● **EXERCISE**
Taking the data below, please print only the lines from the line holding "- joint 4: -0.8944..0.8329" to the line holding "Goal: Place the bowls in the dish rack", inclusive, with pictures omitted.

** Opening DATA IN THIS EXERCISE block **

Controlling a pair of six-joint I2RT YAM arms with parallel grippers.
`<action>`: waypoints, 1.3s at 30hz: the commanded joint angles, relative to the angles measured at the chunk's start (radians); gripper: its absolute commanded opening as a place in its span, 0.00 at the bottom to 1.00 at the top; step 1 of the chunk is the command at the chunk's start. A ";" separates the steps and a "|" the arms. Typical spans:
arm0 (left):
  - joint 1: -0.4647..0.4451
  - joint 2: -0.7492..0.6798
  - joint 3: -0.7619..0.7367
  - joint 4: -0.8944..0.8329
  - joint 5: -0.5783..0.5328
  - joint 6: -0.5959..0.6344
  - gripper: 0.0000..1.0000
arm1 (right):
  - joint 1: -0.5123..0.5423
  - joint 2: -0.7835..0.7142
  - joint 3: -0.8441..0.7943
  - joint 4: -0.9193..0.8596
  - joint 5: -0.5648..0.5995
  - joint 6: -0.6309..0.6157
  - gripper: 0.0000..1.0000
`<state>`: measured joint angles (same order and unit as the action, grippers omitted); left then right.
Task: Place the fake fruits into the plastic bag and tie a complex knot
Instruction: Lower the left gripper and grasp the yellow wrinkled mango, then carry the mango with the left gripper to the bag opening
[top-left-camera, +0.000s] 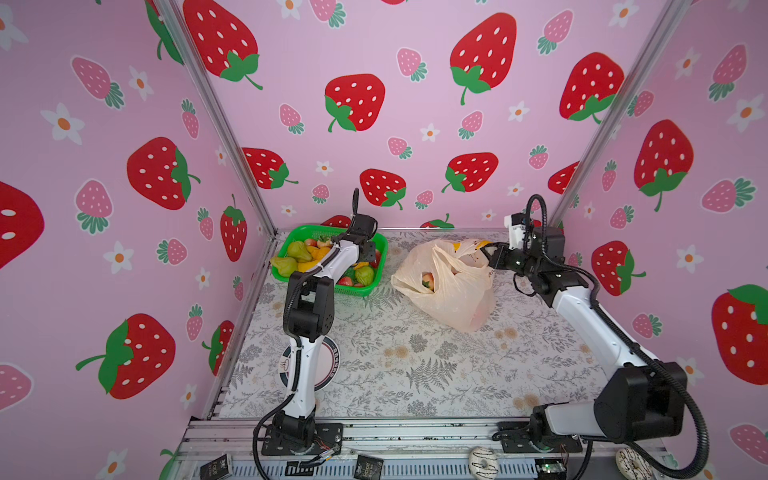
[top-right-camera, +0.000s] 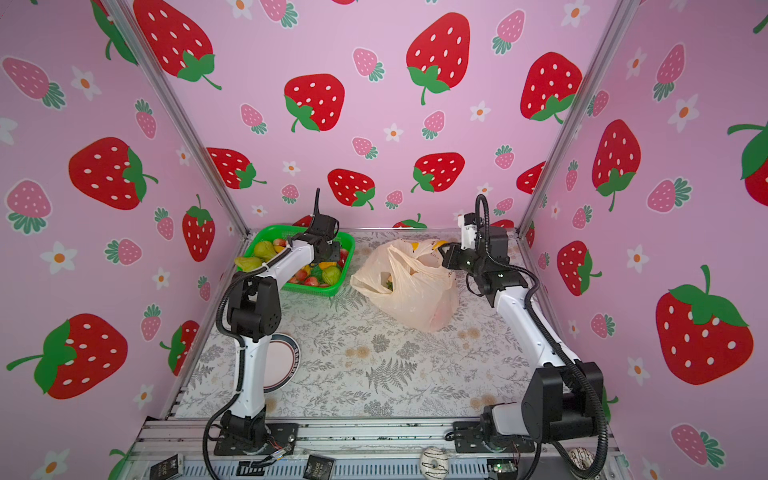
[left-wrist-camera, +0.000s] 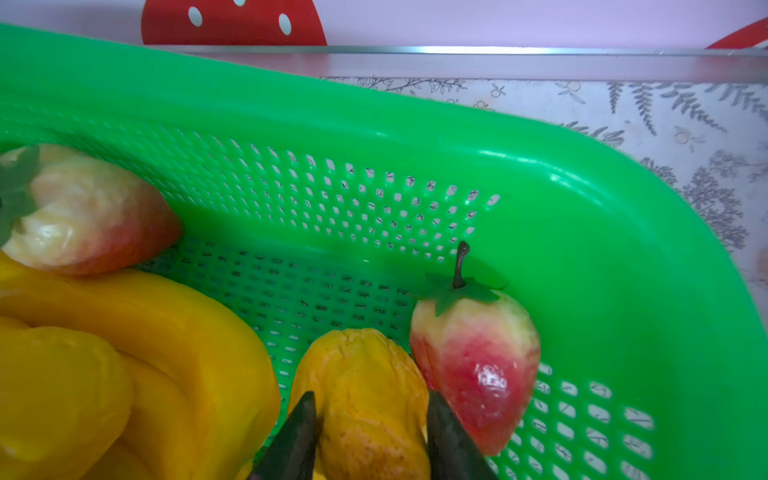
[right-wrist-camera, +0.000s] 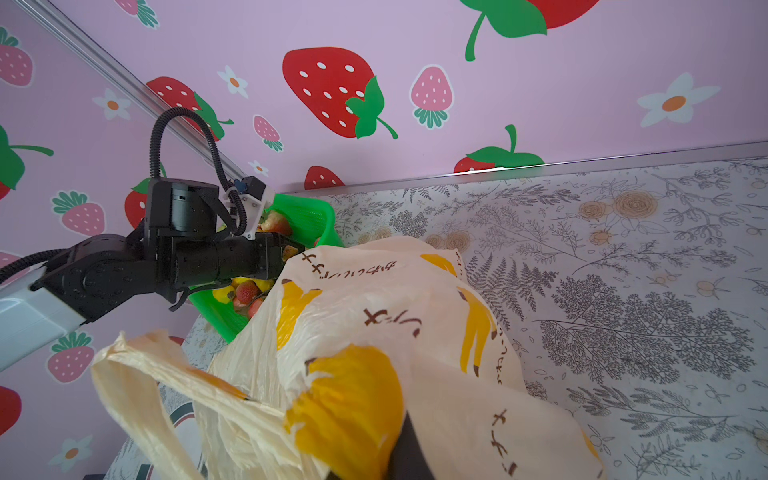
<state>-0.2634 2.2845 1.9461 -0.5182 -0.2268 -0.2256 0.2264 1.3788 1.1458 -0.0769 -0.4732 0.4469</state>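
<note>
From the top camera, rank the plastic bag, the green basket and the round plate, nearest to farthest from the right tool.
1. plastic bag: gripped by the right tool, back right.
2. green basket: back left corner.
3. round plate: left side, nearer the front.

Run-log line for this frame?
left tool: astride orange fruit in basket | right tool: shut on bag | bag: untied, fruit inside
</note>
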 joint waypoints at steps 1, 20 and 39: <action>0.003 0.017 0.045 -0.031 -0.001 0.011 0.40 | 0.002 0.003 0.036 -0.007 -0.009 -0.014 0.08; -0.103 -0.419 -0.171 0.087 -0.017 -0.002 0.19 | 0.002 -0.013 0.011 0.003 -0.012 -0.007 0.07; -0.415 -0.669 -0.422 0.293 0.267 -0.145 0.16 | 0.002 -0.012 0.006 0.022 -0.029 -0.005 0.07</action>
<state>-0.6678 1.5967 1.4963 -0.2646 -0.0437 -0.3279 0.2264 1.3788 1.1458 -0.0746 -0.4911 0.4461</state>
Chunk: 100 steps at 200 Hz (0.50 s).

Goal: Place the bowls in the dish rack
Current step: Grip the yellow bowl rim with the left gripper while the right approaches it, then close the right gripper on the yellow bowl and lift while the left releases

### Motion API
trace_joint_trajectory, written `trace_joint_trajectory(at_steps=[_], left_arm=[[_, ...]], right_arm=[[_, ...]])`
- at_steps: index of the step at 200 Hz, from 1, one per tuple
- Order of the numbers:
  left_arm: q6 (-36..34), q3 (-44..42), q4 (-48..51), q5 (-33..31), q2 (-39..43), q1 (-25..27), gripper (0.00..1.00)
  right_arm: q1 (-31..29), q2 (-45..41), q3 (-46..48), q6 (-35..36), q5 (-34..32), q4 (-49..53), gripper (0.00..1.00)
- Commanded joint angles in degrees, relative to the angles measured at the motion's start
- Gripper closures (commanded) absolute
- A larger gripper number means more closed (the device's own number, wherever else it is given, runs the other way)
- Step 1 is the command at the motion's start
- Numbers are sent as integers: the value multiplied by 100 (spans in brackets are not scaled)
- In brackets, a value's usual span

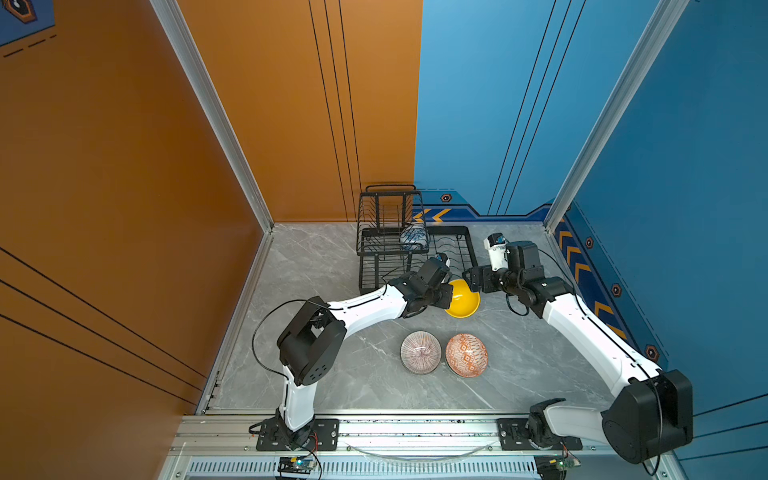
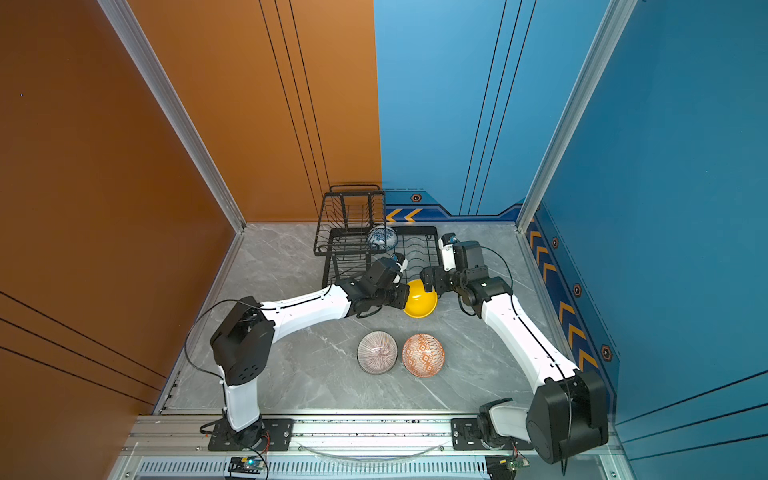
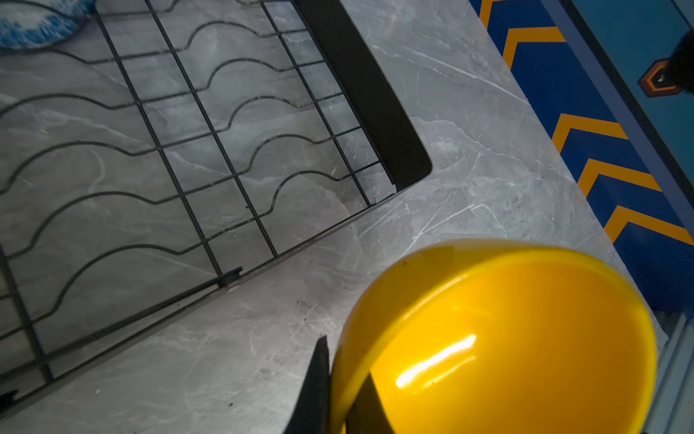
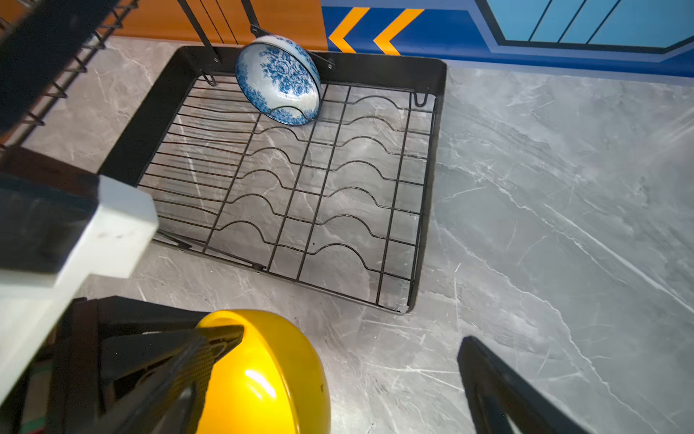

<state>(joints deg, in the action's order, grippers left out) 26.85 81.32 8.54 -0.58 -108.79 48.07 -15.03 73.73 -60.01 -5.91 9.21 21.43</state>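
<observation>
The yellow bowl (image 1: 463, 300) is tipped on its side in a top view. Our left gripper (image 1: 448, 293) pinches its rim, and the dish rack (image 1: 461, 232) sits just past that gripper. Our right gripper (image 1: 471, 281) is spread wide on the bowl's other side.

In the left wrist view the fingers (image 3: 319, 379) squeeze the rim, one inside and one outside. We should hold the bowl tipped and slide it gently between the wires.

In the right wrist view the blue flower bowl (image 4: 279, 77) stands in the rack, far ahead of the gripper. We can read no words or labels.
</observation>
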Motion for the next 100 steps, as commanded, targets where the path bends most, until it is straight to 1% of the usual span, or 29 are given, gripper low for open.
trace_joint_trajectory(at_steps=[1,36,100], left_arm=[[-288,66,-158,-384,405,36,100],[-424,89,-209,-552,550,1,100],[-696,251,-366,-707,698,40,100]], right_arm=[[17,-253,-24,-151,358,-65,0],[-4,-402,-121,-167,462,120,0],[-54,-459,7,-228,515,204,0]])
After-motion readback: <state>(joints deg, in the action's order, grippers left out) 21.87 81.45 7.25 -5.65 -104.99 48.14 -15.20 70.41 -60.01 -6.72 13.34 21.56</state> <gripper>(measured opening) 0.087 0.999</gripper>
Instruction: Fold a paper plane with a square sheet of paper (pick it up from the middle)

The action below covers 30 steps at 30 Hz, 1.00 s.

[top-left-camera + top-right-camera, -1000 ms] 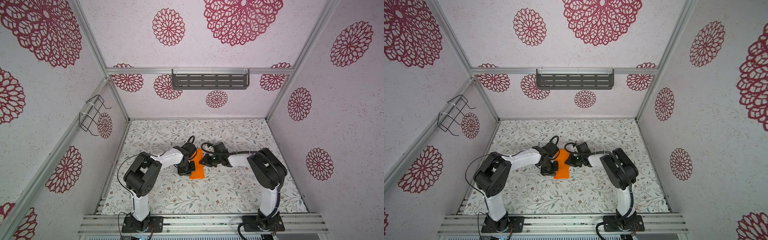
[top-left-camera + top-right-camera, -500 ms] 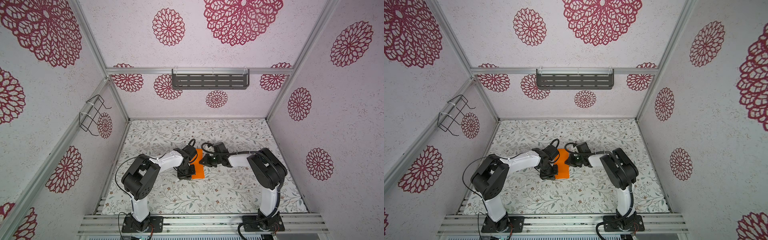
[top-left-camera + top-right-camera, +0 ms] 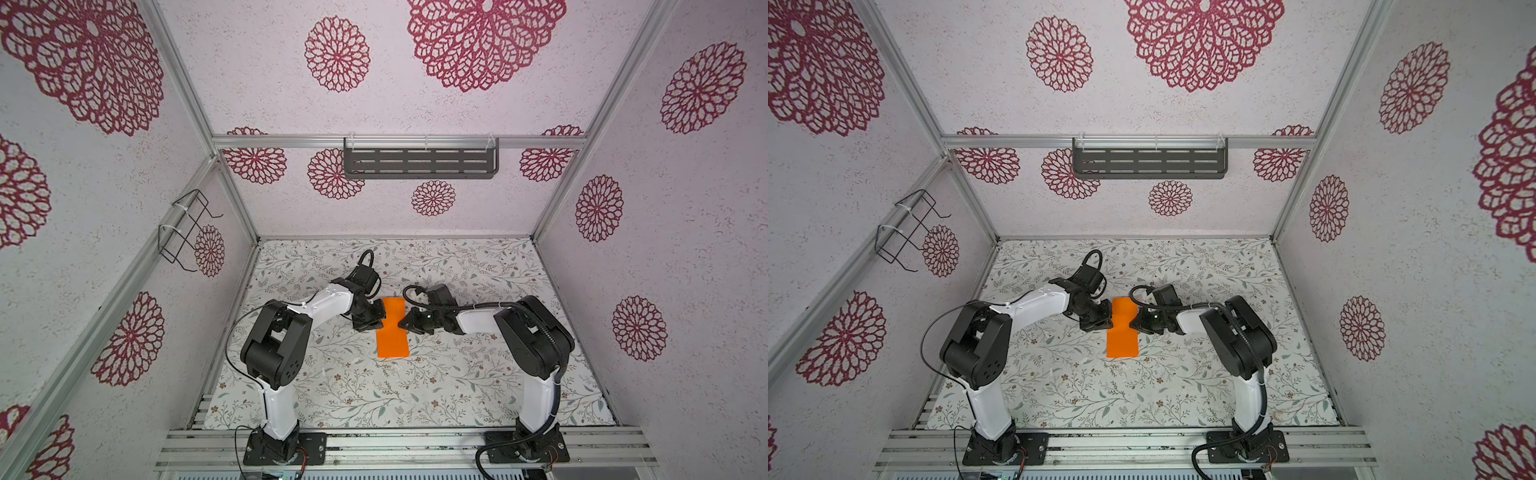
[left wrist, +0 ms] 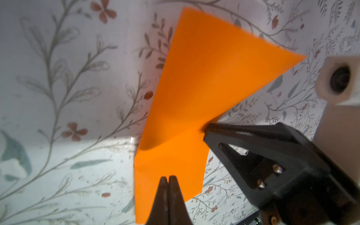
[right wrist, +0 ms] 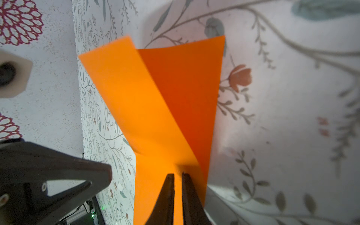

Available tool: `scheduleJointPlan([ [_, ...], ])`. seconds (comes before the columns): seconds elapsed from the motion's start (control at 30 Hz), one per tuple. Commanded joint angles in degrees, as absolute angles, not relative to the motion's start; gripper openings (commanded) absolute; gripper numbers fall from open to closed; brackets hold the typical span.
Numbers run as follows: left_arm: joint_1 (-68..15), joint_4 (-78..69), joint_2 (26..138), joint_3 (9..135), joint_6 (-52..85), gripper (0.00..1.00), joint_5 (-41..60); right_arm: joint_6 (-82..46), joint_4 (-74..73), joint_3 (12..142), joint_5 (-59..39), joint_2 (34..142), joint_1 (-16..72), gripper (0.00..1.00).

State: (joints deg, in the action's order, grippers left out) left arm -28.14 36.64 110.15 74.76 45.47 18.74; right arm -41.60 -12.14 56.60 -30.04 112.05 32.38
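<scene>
left gripper (image 3: 377, 319): just left of frame centre in both top views, at the left mid-edge of the sheet (image 3: 392, 343). Its jaws are pressed fully together. Its own wrist view shows the tips over orange paper, while the right wrist view shows a strip of table (image 3: 457, 374) between tip and sheet, so I cannot tell whether it is touching the paper.
risk, left side: closed tips clamp nothing. A sideways nudge from them would probably skid or buckle the paper, not steady it.
sheet: at frame centre, a little below the middle, between the two grippers. From above it is a long orange rectangle, narrowed at its waist. In the wrist views one part stands up off the table and curls, with a paler flap in front of a darker face. It is no plane yet (no point and no wings).
right gripper (image 3: 406, 323): just right of centre, at the sheet's right mid-edge. Its jaws are drawn almost together on a pinched ridge of the paper, and the creases run into its tips.
risk, right side: this one small pinch seems to carry everything. Thin paper may slip out or tear there, and the loose flap could flop the wrong way, which would set a crooked crease.
</scene>
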Motion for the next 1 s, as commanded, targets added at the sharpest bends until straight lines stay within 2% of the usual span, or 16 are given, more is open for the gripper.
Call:
scheduleJointPlan([
  [0.0,-27.26,36.04,113.88,77.36,43.14,0.02,18.03,-41.56,-0.35,53.35,-22.99,115.76,31.55,0.15],
  [0.53,-26.27,38.35,118.65,77.64,41.31,0.00,14.75,-41.34,-0.07,53.50,-23.33,114.59,31.47,0.15],
  [0.97,-26.28,37.96,118.83,74.79,41.50,0.00,15.66,-42.54,-10.48,59.33,-31.46,109.02,31.15,0.16],
])
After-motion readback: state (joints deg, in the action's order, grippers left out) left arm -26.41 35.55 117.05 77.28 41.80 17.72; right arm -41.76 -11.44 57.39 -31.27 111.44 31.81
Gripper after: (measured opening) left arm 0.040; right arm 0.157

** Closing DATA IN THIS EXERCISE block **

● **ANSWER SECTION**
  - joint 4: -0.8944..0.8329
  - joint 5: -0.5783..0.5328
  - joint 6: -0.5959..0.6344
  - gripper: 0.0000..1.0000
arm1 (right):
  - joint 1: -0.5123..0.5423
  - joint 2: -0.7835..0.7142
  - joint 3: -0.8441..0.7943
  - joint 4: -0.9193..0.8596
  - joint 5: -0.5648..0.5995
  - joint 6: -0.6309..0.6157
  - gripper: 0.0000..1.0000
`<state>`: measured joint angles (same order and unit as the action, grippers omitted); left then right.
Task: Place the fake fruits into the plastic bag and tie a complex knot
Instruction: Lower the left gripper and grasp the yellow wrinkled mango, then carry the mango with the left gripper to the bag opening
[top-left-camera, +0.000s] 
[top-right-camera, +0.000s] 
[left-wrist-camera, +0.000s] 
[right-wrist-camera, +0.000s] 
<state>-0.2634 2.2845 1.9461 -0.5182 -0.2268 -0.2256 0.2264 1.3788 1.1458 -0.0769 -0.4732 0.4469</state>
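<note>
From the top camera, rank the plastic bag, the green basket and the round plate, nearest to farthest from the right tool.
1. plastic bag: gripped by the right tool, back right.
2. green basket: back left corner.
3. round plate: left side, nearer the front.

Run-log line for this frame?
left tool: astride orange fruit in basket | right tool: shut on bag | bag: untied, fruit inside
</note>
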 joint waypoints at steps 1, 20 and 39: <action>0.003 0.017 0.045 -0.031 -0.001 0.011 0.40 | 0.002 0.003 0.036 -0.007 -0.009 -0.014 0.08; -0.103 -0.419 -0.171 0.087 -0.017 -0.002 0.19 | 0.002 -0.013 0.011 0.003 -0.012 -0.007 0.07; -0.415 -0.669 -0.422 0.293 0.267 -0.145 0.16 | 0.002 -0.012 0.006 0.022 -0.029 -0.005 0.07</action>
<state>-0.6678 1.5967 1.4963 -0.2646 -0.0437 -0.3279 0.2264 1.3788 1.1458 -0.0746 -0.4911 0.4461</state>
Chunk: 100 steps at 200 Hz (0.50 s).

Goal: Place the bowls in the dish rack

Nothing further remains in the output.